:: ACTION ITEM ::
Your output should repeat the entries below exactly. It should contain no images.

:: DATASET RECORDS ::
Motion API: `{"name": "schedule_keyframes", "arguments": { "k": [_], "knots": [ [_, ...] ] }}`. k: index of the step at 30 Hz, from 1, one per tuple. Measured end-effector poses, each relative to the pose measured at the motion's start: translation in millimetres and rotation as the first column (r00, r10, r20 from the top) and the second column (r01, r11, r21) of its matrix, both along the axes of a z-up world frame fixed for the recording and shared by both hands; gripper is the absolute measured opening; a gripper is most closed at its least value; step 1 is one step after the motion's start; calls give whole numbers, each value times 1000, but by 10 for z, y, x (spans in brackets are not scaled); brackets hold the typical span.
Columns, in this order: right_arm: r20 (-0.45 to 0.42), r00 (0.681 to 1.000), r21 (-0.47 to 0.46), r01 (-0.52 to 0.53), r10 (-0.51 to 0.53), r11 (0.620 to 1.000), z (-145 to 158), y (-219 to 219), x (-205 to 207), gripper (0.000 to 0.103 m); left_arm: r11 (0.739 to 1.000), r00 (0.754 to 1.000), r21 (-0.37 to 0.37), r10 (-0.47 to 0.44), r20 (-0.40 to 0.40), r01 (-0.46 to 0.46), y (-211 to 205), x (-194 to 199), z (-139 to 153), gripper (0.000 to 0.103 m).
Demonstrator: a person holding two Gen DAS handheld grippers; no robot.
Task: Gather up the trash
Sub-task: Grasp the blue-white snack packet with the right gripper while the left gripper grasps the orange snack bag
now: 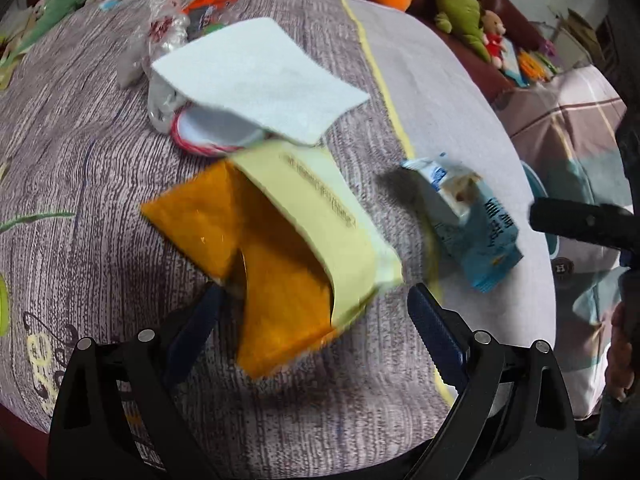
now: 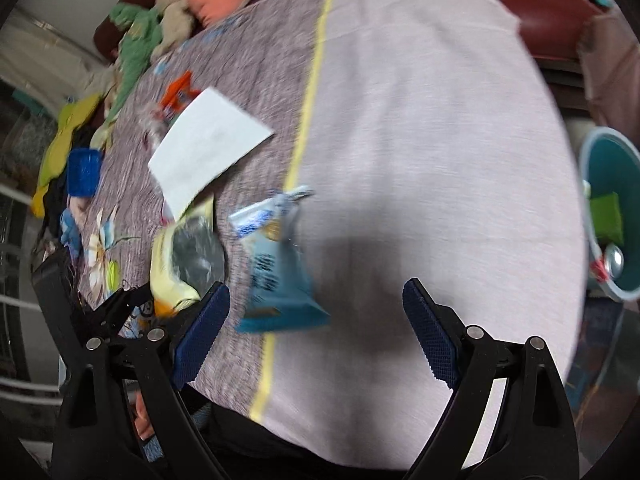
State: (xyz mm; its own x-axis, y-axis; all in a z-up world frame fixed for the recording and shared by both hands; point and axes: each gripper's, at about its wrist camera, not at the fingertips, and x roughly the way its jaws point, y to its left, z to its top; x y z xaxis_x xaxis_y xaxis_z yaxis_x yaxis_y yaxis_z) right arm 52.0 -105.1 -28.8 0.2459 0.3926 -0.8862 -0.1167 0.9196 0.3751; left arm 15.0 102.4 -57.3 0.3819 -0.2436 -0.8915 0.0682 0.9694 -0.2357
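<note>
Left gripper (image 1: 312, 300) jaws spread wide, nothing pinched; orange/yellow wrapper (image 1: 280, 248) lies between the tips on the bedspread (image 1: 80, 160). Right gripper (image 2: 316, 300) also spread, empty; blue carton (image 2: 276, 276) sits just ahead, nearer its left pad. Only in the left cam we see the white sheet (image 1: 260, 80) lying over a red-rimmed lid (image 1: 208, 132) and a clear bag (image 1: 164, 40). Only in the right cam: teal bin (image 2: 600, 184) off the bed edge w/ trash inside.
</note>
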Motion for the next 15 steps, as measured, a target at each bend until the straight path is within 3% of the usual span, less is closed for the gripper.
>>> {"name": "schedule_keyframes", "arguments": {
  "k": [4, 6, 7, 9, 11, 15],
  "knots": [
    [-25, 999, 8, -41, 41, 999, -145, 185, 103, 83, 1000, 1000, 21, -3, 21, 3, -12, -31, 8, 93],
    [-31, 998, 10, -48, 48, 999, -205, 228, 130, 77, 1000, 1000, 20, 7, 30, -8, -35, 30, 18, 79],
    [-32, 998, 13, -52, 53, 999, -237, 243, 138, 68, 1000, 999, 20, 13, 34, -14, -40, 49, 20, 78],
    [-42, 997, 21, -62, 63, 998, -290, 252, 141, 34, 1000, 998, 18, 24, 50, -25, -9, 49, 45, 68],
    [-50, 996, 32, -68, 69, 997, -321, 232, 128, 22, 999, 998, 22, 29, 53, -30, -43, 64, 70, 30],
    [-12, 998, 32, -57, 58, 998, -247, 141, 45, 21, 999, 998, 20, 27, 49, -28, -3, 55, 77, 29]
  ]
}}
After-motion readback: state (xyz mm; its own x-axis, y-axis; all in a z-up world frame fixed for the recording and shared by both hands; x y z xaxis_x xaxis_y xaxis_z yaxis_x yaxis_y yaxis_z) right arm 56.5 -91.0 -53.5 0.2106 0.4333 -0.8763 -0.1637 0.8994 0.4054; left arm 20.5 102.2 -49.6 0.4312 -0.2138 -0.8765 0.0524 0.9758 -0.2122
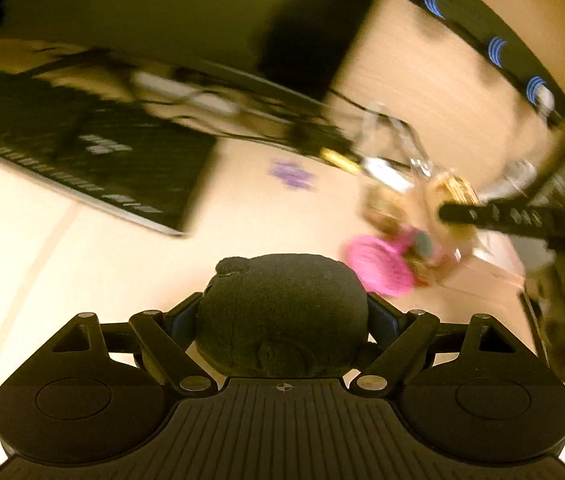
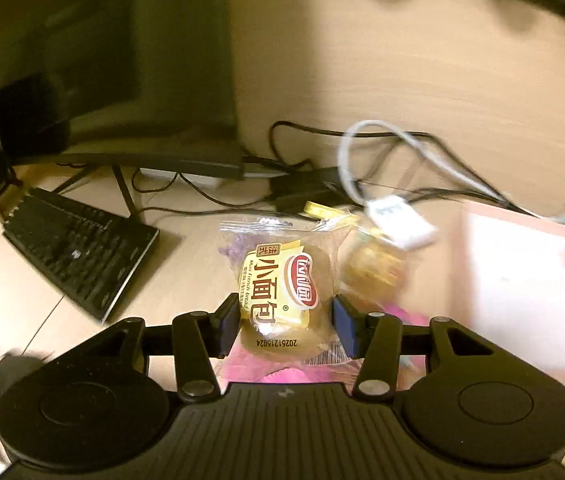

:: FINAL ANSWER ::
Motion API: `{"name": "schedule_keyframes", "arguments": { "k": [_], "knots": [ [_, ...] ] }}`. k: index of the step at 30 Hz, from 1, one per tuple. Measured end-effector poses, each relative to the pose measured at the motion's start: translation in millimetres and rotation as the first column (r00, r10, r20 from the top) and the second column (r01, r11, r21) of its matrix, both along the axes of a z-up world frame fixed for the recording and shared by both hands; gripper is the absolute measured opening; a gripper is most closed at its least value; step 1 is one step after the motion's start; calls give whole numbers, each value times 1000, but by 10 for z, y, x (spans in brackets are not scaled); brackets hold the typical span.
Columns, in this order: right_arm: r20 (-0.45 to 0.42), r00 (0.681 to 1.000), r21 (-0.47 to 0.46), r01 (-0.52 to 0.53), r10 (-0.51 to 0.53), r11 (0.620 to 1.000), z (-145 to 158), y (-219 to 219), x (-205 to 207), gripper (0.000 to 0.103 m); left_arm: r11 (0.739 to 1.000), r00 (0.754 to 1.000), r21 (-0.37 to 0.37), r10 (-0.47 to 0.44), r20 (-0.40 to 0.40), r01 (-0.46 to 0.46), y (-211 to 205), x (-194 to 199), z (-139 to 153), gripper (0.000 to 0.103 m).
Demonstrator: a person holding two Gen DAS handheld grippers; no robot.
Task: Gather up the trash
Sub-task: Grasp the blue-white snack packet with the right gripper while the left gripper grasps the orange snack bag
now: 
now: 
State: (xyz mm; its own x-axis, y-axis; all in a z-up world frame fixed for the recording and shared by both hands; point and axes: each gripper's, at about its wrist camera, not at the fingertips, and x roughly the way its jaws point, y to its left, z to its top; x y z xaxis_x xaxis_y xaxis_z yaxis_x yaxis_y yaxis_z) right arm 52.0 -105.1 -28.8 0.2459 0.3926 -0.8862 -0.1167 0.9196 0.3751; left arm 15.0 102.4 -57.3 0.3819 -0.2436 -0.8915 0.0682 0.9694 -0.2357
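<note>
Left gripper (image 1: 312, 300) jaws spread wide, nothing pinched; orange/yellow wrapper (image 1: 280, 248) lies between the tips on the bedspread (image 1: 80, 160). Right gripper (image 2: 316, 300) also spread, empty; blue carton (image 2: 276, 276) sits just ahead, nearer its left pad. Only in the left cam we see the white sheet (image 1: 260, 80) lying over a red-rimmed lid (image 1: 208, 132) and a clear bag (image 1: 164, 40). Only in the right cam: teal bin (image 2: 600, 184) off the bed edge w/ trash inside.
</note>
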Motion for the next 15 steps, as measured, a target at each bend until the straight path is within 3% of the usual span, less is closed for the gripper.
>>> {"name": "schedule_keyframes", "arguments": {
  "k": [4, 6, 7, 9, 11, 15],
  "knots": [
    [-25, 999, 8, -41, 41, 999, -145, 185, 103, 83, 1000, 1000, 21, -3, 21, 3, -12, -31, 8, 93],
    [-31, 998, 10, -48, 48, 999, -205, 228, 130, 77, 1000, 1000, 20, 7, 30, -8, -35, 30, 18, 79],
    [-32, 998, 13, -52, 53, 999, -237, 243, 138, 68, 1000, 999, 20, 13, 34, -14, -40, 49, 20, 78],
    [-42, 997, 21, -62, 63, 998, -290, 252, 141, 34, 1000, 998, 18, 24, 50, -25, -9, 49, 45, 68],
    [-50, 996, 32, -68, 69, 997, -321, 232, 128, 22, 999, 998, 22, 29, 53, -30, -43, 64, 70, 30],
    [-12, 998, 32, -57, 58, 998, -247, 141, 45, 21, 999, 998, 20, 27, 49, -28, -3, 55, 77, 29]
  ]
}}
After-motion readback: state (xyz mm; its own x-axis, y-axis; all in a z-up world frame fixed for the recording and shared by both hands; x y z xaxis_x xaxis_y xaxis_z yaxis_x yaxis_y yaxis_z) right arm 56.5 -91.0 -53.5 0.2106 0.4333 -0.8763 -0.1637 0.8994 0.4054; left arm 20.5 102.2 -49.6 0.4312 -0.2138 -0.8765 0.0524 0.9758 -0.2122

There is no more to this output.